**YOUR ASSIGNMENT:** Every line of the material that includes the word "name" is to be shown.

────

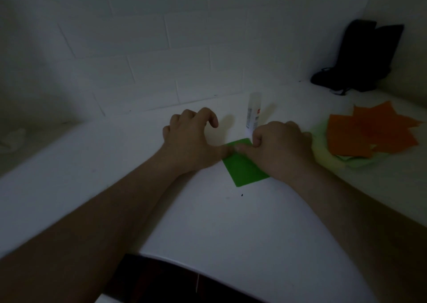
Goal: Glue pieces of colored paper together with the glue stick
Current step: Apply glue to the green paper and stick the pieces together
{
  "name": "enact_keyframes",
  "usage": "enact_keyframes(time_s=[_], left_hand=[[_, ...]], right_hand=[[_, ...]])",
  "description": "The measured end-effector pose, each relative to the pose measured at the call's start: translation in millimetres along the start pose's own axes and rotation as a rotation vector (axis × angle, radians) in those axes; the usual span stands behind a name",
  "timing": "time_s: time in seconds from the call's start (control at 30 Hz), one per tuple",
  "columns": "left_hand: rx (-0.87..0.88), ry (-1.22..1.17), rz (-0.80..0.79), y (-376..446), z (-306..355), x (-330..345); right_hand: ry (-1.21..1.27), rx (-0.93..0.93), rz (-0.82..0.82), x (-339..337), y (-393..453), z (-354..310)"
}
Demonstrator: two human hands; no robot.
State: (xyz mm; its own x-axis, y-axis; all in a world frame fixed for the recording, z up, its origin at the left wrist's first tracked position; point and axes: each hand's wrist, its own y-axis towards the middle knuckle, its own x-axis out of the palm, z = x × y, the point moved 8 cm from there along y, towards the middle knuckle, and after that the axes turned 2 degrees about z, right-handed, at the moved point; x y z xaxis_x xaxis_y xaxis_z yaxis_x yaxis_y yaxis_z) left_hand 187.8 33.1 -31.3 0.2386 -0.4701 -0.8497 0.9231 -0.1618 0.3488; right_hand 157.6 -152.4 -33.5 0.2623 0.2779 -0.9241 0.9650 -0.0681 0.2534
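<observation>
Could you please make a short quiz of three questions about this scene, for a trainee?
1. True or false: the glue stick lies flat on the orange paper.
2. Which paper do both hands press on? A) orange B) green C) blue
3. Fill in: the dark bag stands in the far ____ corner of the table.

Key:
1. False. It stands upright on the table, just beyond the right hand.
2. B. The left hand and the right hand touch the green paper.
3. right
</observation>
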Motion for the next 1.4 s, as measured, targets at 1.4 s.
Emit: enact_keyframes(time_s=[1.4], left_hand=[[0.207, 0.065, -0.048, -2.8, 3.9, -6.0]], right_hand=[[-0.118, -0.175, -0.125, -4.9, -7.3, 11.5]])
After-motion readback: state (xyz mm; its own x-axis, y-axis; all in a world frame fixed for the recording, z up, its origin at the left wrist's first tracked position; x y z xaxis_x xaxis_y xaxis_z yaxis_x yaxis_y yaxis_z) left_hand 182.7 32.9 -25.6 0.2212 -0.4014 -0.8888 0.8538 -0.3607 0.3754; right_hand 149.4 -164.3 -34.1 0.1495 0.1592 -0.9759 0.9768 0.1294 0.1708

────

**TASK RESULT:**
  "name": "enact_keyframes",
  "description": "The measured end-effector pose, each relative to the pose measured at the call's start: translation in millimetres along the start pose's own axes and rotation as a rotation vector (axis × angle, radians) in those axes; the usual span stands behind a name",

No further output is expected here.